Bagaimana sebuah kota kecil di Lebanon menjadi tempat perlindungan dari perang Israel | Berita serangan Israel ke Lebanon

Bar Elias, Lebanon – Ketika Israel mulai membom Lebanon secara acak pada akhir September, Shifa kesulitan menghibur ketiga anaknya yang masih kecil.
Anak tertuanya, Raneem, yang berusia 12 tahun, begitu takut sehingga dia tidak bisa makan atau tidur. Dia terisak sepanjang malam ketika pesawat tempur dan pesawat nirawak Israel menggema dan terbang di atas rumah mereka, kata Shifa, membungkuk dalam abaya hitamnya.
Duduk di kursi plastik, dia berbicara dengan Al Jazeera bersama Raneem di sampingnya, sementara dua anaknya yang lain bermain di belakang mereka.
Condong ke depan, Shifa menceritakan, pada tanggal 25 September, Israel membom gedung di seberang rumah mereka di Ali el-Nahri, sebuah desa di Lembah Bekaa Lebanon, sekitar 35km (25 mil) dari ibu kota, Beirut.
Ledakan itu menghancurkan kaca di apartemen Shifa dan meniup pintu dari engselnya.
Keluarganya selamat, tetapi tetangga dan kerabatnya tidak seberuntung itu.
“Kami mengenal para syuhada: Kami kehilangan paman saya dan keluarganya, tetangga kami, dan anak-anak saudaraku,” kata Shifa, 40 tahun, kepada Al Jazeera.
“Kami semua ingin memeriksa [jika ada yang kami kenal yang selamat] dari tetangga dan kerabat, tetapi [suami saya] dan saya memutuskan untuk membawa anak-anak dan melarikan diri segera,” kata Shifa kepada Al Jazeera.

——————
Suami Araji tidak memahami kepanikan. “Bahaya ada di mana-mana, bukan hanya di Bar Elias. [Israel] adalah musuh kami. Siapa yang tahu [di mana] mereka akan menyerang atau menyerang selanjutnya? Tidak ada yang tahu,” kata dia kepada Al Jazeera.
Tegangan dan perayaan
Sementara Bar Elias dengan murah hati membuka pelukannya bagi mereka yang membutuhkan, kota tersebut tidak memiliki sumber daya untuk merawat semua orang secara permanen.
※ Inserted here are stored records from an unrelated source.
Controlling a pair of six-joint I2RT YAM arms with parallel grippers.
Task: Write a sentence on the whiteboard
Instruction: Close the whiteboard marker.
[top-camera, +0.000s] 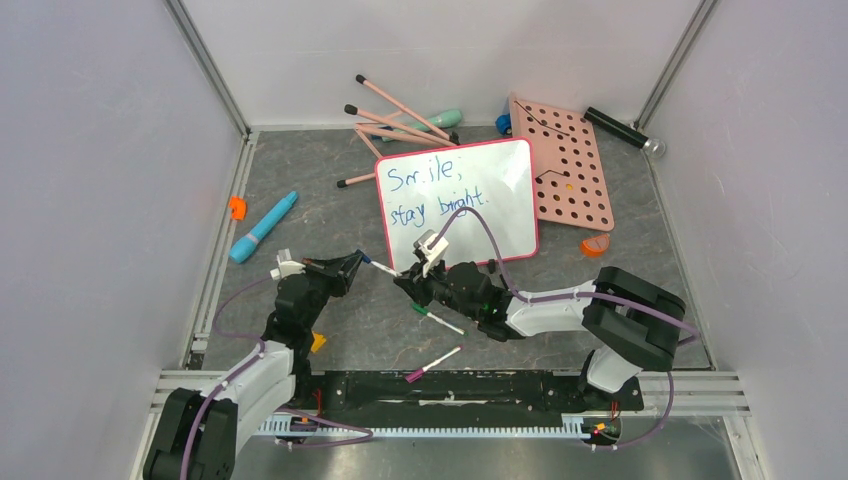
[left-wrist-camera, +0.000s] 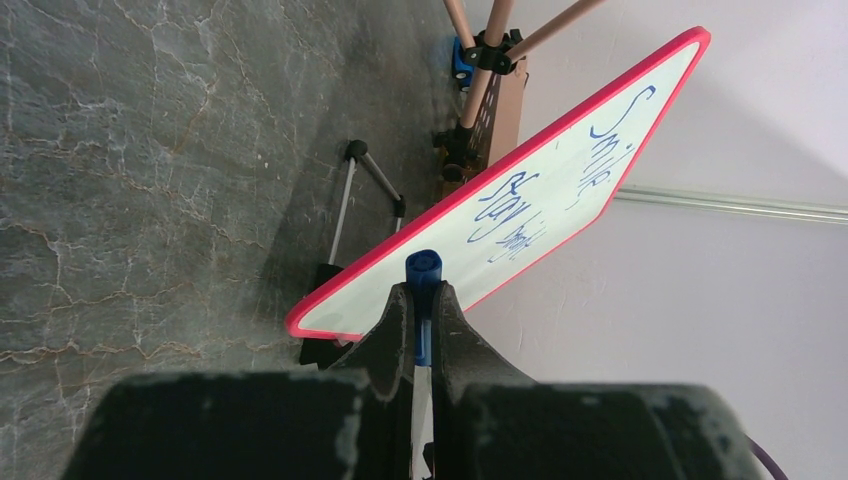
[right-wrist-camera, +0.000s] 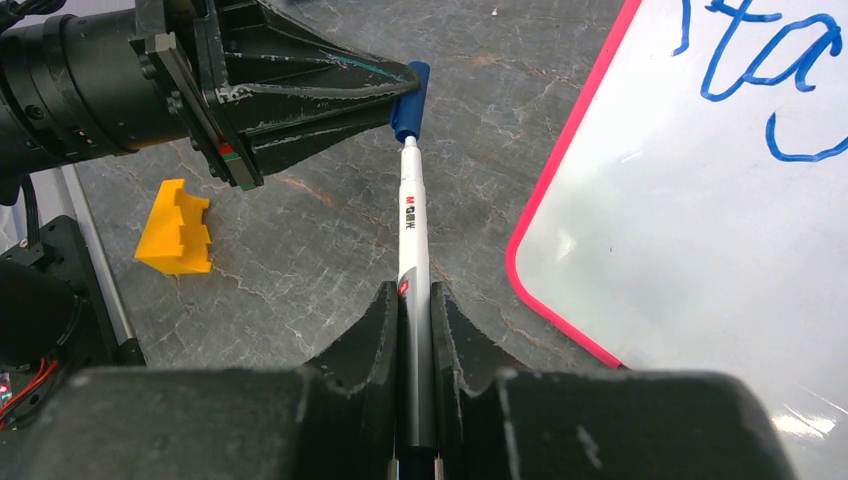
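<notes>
The whiteboard (top-camera: 505, 215) with its pink-red rim stands propped at the middle back. The sentence (top-camera: 435, 190) on it is blue, in two lines: "Smile, stay bright." Board (left-wrist-camera: 380, 290) and sentence (left-wrist-camera: 510, 205) show in the left wrist view; the board's corner (right-wrist-camera: 680, 230) shows in the right wrist view. My left gripper (top-camera: 357, 263) is shut on the marker's blue cap (left-wrist-camera: 423, 268). My right gripper (top-camera: 405, 279) is shut on the white marker body (right-wrist-camera: 413, 230), in front of the board's near left corner. The cap (right-wrist-camera: 409, 88) sits on the marker's end.
A pink pegboard (top-camera: 565, 165) lies right of the board. Pink sticks (top-camera: 395, 115) lie behind it. A teal marker (top-camera: 263, 227) lies left. Two thin pens (top-camera: 437, 319) (top-camera: 432, 364) lie near the front. A yellow block (right-wrist-camera: 178, 228) sits under my left arm.
</notes>
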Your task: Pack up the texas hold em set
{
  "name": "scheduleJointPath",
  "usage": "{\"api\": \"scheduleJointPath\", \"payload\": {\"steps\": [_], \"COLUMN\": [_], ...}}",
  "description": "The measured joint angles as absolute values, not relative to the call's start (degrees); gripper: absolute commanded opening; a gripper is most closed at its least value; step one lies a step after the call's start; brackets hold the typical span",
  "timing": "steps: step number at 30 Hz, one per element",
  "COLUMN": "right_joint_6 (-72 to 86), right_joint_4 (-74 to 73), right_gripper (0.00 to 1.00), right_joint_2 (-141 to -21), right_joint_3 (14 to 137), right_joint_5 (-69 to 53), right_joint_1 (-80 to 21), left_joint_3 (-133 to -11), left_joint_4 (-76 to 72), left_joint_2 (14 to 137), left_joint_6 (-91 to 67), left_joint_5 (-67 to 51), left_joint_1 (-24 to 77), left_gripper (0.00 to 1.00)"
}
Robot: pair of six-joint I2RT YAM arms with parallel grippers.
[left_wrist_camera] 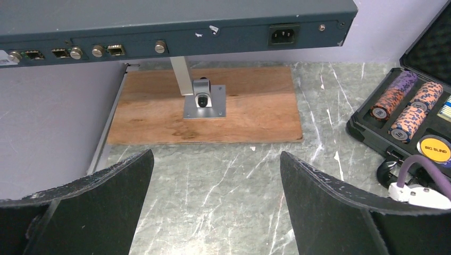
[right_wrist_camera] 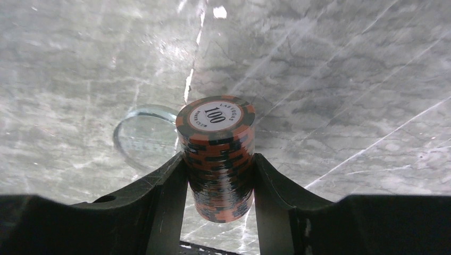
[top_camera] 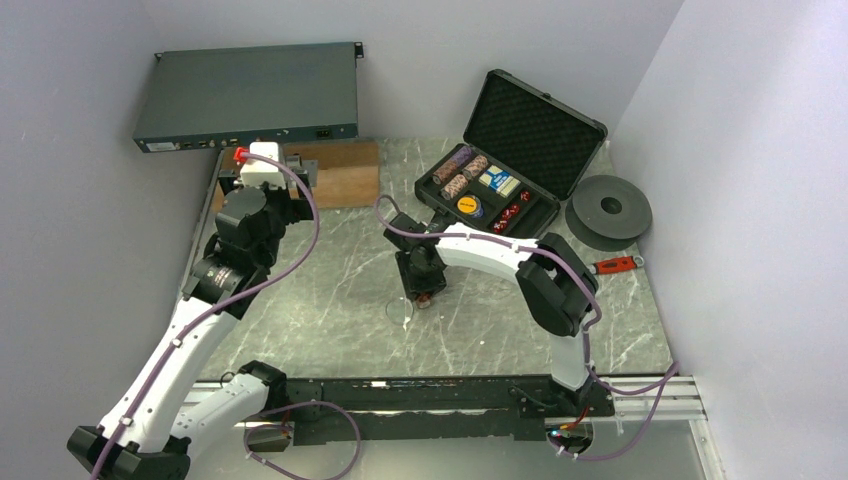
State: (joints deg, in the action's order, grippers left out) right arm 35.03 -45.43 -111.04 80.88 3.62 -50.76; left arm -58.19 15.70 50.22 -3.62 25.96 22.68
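Observation:
The black foam-lined case (top_camera: 535,130) stands open at the back right. It holds striped chip rolls (top_camera: 462,170), a blue-white card box (top_camera: 499,181), a yellow button (top_camera: 469,206) and red dice (top_camera: 510,213). My right gripper (right_wrist_camera: 219,159) is shut on a reddish-brown chip roll (right_wrist_camera: 215,138) marked 100, low over the table's middle (top_camera: 425,297). My left gripper (left_wrist_camera: 216,159) hangs open and empty at the back left, facing the wooden board. The case's chip rolls (left_wrist_camera: 407,106) and its "Big Blind" button (left_wrist_camera: 435,150) show at the right edge of the left wrist view.
A flat grey rack box (top_camera: 250,95) leans at the back left over a wooden board (top_camera: 345,175) with a metal bracket (left_wrist_camera: 205,101). A clear round disc (right_wrist_camera: 146,137) lies beside the held roll. Right of the case are a black disc (top_camera: 608,210) and a red-handled tool (top_camera: 615,265).

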Motion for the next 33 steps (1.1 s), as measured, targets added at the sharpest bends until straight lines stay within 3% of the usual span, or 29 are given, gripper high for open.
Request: {"api": "scheduleJointPath", "payload": {"steps": [12, 33], "right_joint_6": [35.0, 35.7], "right_joint_4": [-47.6, -45.6], "right_gripper": [0.00, 0.00], "right_joint_2": [-109.8, -97.1], "right_joint_3": [86.0, 83.9], "right_joint_5": [8.4, 13.7], "right_joint_1": [-49.2, -28.6], "left_joint_3": [-58.2, -58.2], "left_joint_4": [15.7, 15.7], "left_joint_2": [50.0, 49.3], "left_joint_6": [-3.6, -3.4], "left_joint_5": [26.9, 26.9], "left_joint_1": [22.7, 22.7], "left_gripper": [0.95, 0.95]}}
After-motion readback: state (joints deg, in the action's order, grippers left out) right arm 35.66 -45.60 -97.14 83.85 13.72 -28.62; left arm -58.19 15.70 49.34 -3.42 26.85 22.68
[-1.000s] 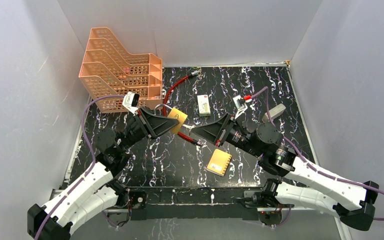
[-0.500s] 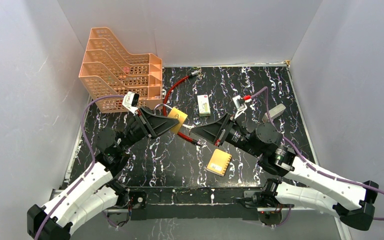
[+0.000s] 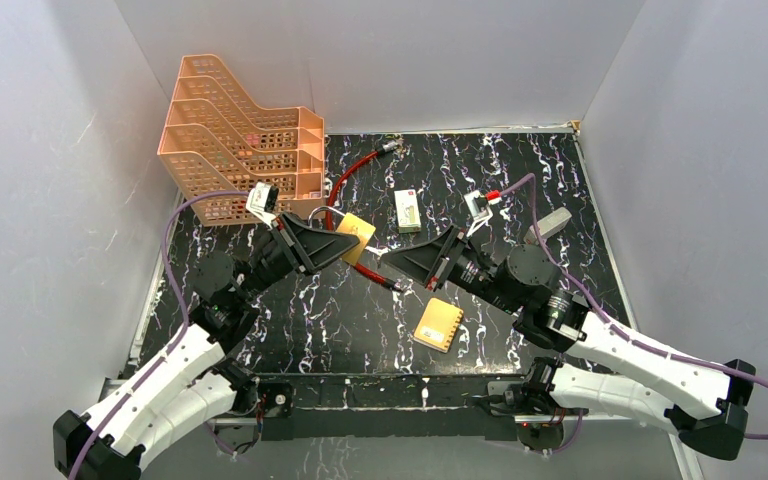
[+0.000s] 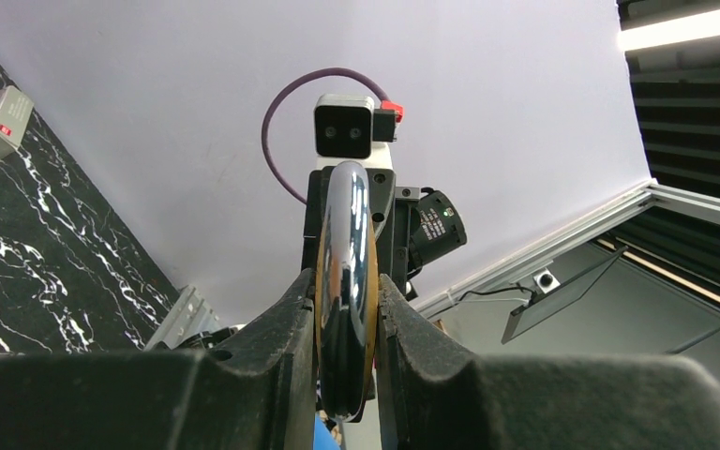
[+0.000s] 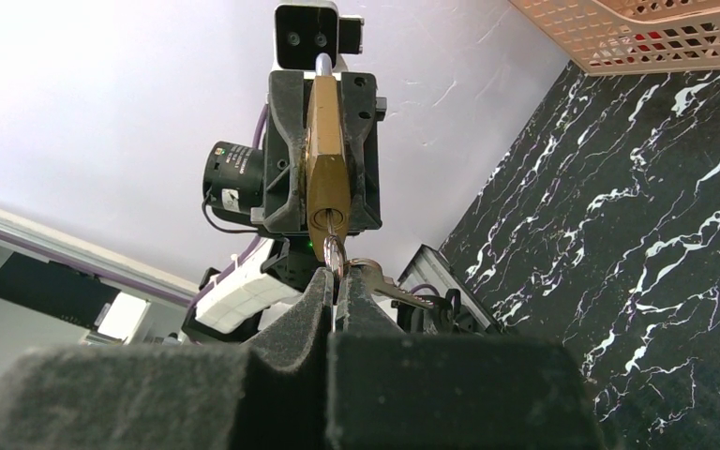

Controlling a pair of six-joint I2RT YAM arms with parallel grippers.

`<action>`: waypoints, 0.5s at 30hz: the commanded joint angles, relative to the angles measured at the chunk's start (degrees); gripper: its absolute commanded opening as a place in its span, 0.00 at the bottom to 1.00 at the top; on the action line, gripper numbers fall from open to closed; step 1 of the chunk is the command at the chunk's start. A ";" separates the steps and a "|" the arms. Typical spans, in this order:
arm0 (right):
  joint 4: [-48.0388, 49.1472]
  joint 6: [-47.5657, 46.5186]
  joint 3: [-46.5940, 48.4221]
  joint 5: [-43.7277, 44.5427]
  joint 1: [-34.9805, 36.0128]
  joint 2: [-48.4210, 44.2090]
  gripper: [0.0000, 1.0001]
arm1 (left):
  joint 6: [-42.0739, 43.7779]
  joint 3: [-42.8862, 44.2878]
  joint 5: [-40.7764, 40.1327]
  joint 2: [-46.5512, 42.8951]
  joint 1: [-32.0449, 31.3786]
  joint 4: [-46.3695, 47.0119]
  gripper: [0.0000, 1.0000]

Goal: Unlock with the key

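An orange tray rack stands at the tabletop's far-left corner, a red cable (curved) beside it; white box, grey block and gold square lie apart.

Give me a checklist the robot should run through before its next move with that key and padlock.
1. Padlock clamped in the left end effector: ok.
2. Key pinched in the right end effector: ok.
3. Key in line with the keyhole on the padlock's underside: ok, its tip is at the slot.
4. Key pushed fully in: cannot tell.
5. Spare key on the ring hanging clear of the keyhole: ok.
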 commanded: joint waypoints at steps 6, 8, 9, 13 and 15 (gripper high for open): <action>1.26 -0.94 2.04 3.81 -0.02 1.38 0.00 | 0.66 5.02 -0.13 -1.66 -0.22 3.32 0.00; 1.26 -1.04 2.14 4.21 -0.01 1.84 0.00 | 0.72 4.95 -0.50 -1.64 -0.22 2.89 0.00; 1.34 -1.11 2.22 4.35 -0.06 2.01 0.00 | 0.72 4.89 -0.65 -1.62 -0.22 2.79 0.00; 1.52 -1.51 2.57 4.72 0.05 2.81 0.00 | 0.65 4.83 -1.05 -1.52 -0.22 2.27 0.00; 1.73 -1.84 2.75 4.78 0.01 3.14 0.00 | 0.80 4.85 -1.05 -1.45 -0.22 1.92 0.00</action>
Kurangnya dukungan dari pemerintah – yang sedang berjuang dari krisis ekonomi akut – dan kelompok bantuan menyebabkan perselisihan kecil antara keluarga pengungsi, menurut Zeinab Dirani, seorang pekerja bantuan lokal dengan Female, sebuah organisasi feminis di Lebanon.
Dia menambahkan bahwa beberapa keluarga pengungsi lebih terisolasi secara sosial daripada yang lain, menyebabkan friksi dan perkelahian.
“Mereka yang dulunya tinggal di selatan [mungkin] berbeda dari mereka [yang datang] dari utara. Ada perbedaan dalam cara mereka mungkin menangani masalah keluarga … dan beberapa tidak mengizinkan anak-anak mereka bertemu dan melihat orang baru,” jelas Dirani.